> **Instructions for the task**:
Retype word for word the stretch of entries below from the line that has "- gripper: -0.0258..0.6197" through the line that has "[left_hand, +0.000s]", and omit the pictures.

---+---

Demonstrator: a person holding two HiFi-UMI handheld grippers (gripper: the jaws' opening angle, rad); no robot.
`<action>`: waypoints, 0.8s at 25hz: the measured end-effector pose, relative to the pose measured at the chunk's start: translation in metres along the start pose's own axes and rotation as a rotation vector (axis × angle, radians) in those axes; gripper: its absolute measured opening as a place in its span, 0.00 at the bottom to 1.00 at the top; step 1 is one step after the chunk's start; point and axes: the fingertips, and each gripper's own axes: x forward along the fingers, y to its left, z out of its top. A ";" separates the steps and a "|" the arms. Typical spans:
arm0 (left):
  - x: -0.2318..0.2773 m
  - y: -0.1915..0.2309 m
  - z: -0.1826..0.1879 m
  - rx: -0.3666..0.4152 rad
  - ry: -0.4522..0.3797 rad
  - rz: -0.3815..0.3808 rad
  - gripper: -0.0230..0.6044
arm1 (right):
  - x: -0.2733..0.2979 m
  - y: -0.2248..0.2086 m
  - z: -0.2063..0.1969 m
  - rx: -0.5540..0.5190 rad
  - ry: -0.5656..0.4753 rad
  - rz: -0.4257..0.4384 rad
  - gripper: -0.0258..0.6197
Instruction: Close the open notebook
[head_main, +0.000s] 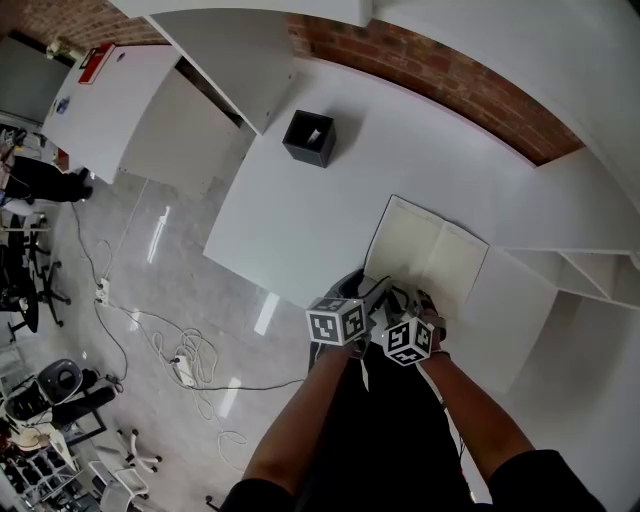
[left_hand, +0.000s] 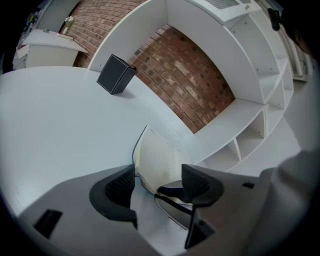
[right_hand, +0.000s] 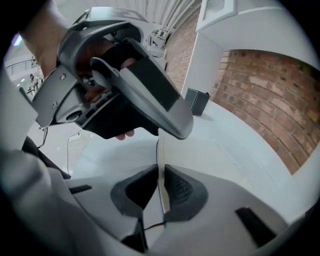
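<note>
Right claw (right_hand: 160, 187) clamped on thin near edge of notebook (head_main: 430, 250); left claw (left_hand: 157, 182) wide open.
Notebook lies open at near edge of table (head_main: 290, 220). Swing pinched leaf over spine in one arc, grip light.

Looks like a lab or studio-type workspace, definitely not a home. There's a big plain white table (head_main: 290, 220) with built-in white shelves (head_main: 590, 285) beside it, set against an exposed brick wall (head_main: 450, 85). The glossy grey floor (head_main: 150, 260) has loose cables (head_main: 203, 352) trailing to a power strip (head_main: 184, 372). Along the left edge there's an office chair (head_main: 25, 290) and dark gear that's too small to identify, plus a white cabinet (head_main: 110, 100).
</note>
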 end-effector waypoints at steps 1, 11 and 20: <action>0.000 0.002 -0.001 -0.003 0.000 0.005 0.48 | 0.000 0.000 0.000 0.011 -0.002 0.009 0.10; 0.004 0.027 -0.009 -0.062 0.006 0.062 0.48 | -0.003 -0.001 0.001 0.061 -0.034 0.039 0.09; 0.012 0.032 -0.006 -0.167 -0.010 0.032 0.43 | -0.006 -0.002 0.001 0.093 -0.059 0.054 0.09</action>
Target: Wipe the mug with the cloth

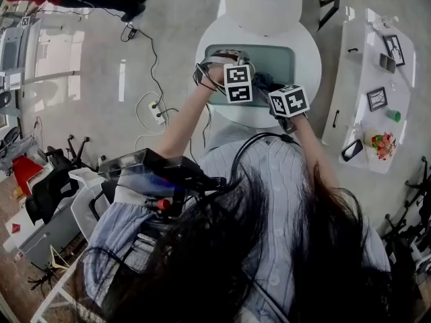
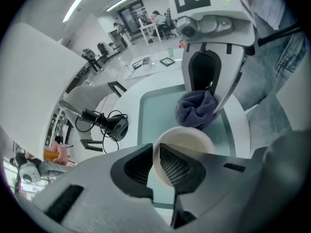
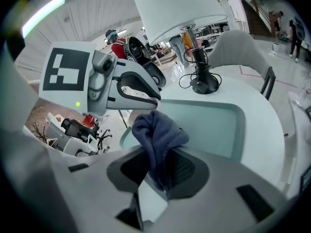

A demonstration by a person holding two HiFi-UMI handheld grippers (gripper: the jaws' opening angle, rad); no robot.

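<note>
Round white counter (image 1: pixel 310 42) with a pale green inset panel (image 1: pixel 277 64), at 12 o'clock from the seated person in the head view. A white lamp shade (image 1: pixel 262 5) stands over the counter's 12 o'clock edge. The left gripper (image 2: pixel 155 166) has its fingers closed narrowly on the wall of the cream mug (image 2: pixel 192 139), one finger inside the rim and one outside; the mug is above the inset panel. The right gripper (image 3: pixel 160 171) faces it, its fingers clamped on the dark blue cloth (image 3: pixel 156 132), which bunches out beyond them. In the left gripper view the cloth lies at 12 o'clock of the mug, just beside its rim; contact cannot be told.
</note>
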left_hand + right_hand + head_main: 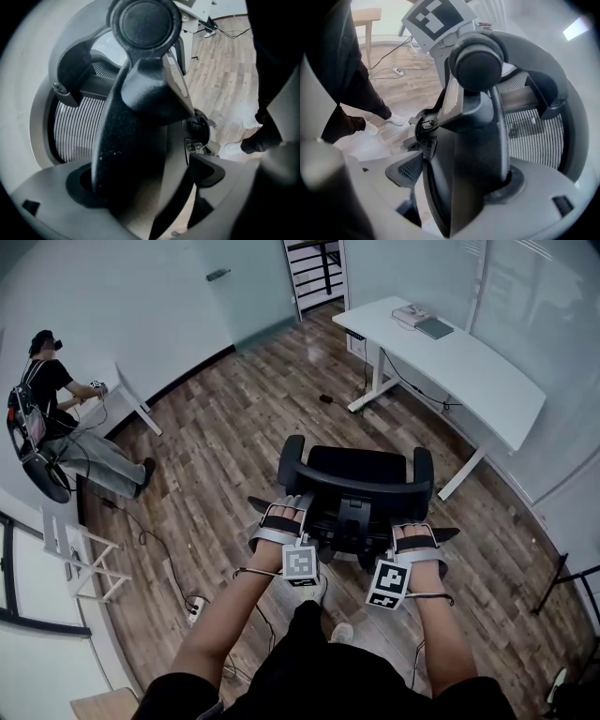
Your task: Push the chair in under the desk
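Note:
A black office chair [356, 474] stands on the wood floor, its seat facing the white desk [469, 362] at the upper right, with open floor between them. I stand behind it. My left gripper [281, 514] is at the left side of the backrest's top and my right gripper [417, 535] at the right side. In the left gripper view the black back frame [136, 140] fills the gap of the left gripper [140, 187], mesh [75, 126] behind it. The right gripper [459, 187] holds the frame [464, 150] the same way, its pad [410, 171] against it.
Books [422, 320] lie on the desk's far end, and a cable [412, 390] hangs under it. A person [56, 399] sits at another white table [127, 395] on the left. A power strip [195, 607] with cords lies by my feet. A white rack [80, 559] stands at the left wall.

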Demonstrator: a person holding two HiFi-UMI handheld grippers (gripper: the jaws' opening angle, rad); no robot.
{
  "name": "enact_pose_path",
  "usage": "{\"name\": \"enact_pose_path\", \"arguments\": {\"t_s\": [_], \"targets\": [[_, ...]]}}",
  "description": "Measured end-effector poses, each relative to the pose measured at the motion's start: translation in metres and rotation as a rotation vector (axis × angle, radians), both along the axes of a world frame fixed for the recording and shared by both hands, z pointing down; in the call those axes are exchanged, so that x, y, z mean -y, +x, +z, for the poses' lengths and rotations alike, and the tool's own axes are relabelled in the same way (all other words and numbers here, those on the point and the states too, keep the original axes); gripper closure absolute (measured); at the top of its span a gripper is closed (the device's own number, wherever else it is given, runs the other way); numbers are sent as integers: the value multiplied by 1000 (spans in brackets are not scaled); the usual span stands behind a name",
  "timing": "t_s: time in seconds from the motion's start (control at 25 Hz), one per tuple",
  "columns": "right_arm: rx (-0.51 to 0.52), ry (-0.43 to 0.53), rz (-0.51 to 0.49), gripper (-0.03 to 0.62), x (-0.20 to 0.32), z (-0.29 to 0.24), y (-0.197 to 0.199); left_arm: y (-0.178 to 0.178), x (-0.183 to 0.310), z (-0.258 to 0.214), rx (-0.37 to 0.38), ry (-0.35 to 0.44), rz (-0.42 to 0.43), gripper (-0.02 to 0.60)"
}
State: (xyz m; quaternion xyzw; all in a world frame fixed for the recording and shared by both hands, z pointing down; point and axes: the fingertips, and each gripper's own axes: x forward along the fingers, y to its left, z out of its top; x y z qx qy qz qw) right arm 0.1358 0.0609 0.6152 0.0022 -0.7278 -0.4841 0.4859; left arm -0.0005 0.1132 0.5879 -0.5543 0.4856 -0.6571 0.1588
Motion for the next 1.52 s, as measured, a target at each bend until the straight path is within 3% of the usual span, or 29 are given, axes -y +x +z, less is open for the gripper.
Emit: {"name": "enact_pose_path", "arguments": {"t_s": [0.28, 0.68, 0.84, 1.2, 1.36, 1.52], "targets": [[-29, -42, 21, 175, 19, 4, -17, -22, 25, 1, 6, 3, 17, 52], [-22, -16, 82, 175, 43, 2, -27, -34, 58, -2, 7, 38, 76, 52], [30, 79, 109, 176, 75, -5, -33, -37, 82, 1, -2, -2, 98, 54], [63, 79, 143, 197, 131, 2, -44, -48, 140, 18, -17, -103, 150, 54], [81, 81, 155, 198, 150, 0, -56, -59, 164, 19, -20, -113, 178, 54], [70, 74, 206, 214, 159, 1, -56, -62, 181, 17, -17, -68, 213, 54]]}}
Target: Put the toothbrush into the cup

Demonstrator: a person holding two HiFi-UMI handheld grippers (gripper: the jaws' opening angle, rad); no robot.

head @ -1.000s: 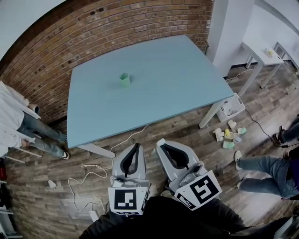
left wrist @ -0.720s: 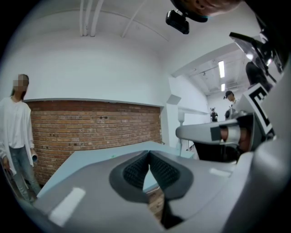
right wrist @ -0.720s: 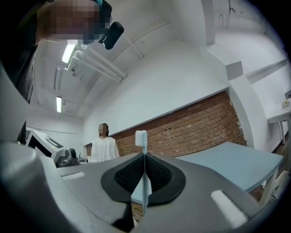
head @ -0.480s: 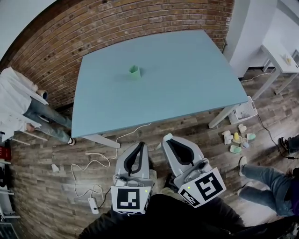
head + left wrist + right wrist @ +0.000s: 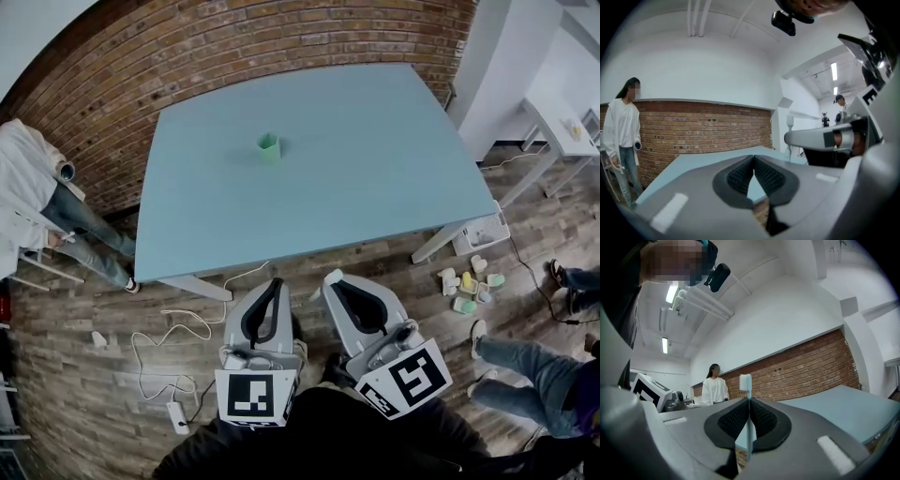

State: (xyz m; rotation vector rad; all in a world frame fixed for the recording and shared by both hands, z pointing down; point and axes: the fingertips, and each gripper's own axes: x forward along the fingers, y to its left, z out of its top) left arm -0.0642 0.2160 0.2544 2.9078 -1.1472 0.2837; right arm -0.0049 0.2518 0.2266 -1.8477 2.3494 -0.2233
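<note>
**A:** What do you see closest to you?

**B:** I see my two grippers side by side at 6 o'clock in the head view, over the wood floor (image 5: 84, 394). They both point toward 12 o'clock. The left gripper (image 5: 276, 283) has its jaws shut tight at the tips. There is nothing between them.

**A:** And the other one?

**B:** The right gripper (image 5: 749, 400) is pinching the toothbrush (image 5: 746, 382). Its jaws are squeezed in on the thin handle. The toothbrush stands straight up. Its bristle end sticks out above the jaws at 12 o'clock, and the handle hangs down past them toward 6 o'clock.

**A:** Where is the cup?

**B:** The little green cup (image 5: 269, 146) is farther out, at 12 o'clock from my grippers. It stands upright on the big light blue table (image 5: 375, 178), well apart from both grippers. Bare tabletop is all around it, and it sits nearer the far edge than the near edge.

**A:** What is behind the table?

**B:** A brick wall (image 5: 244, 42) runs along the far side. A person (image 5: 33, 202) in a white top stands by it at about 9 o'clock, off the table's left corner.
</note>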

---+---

> **Task solution**:
  - gripper: -0.0258..0.6197
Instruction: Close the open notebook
[head_main, +0.000s] 
[left_hand, +0.000s] 

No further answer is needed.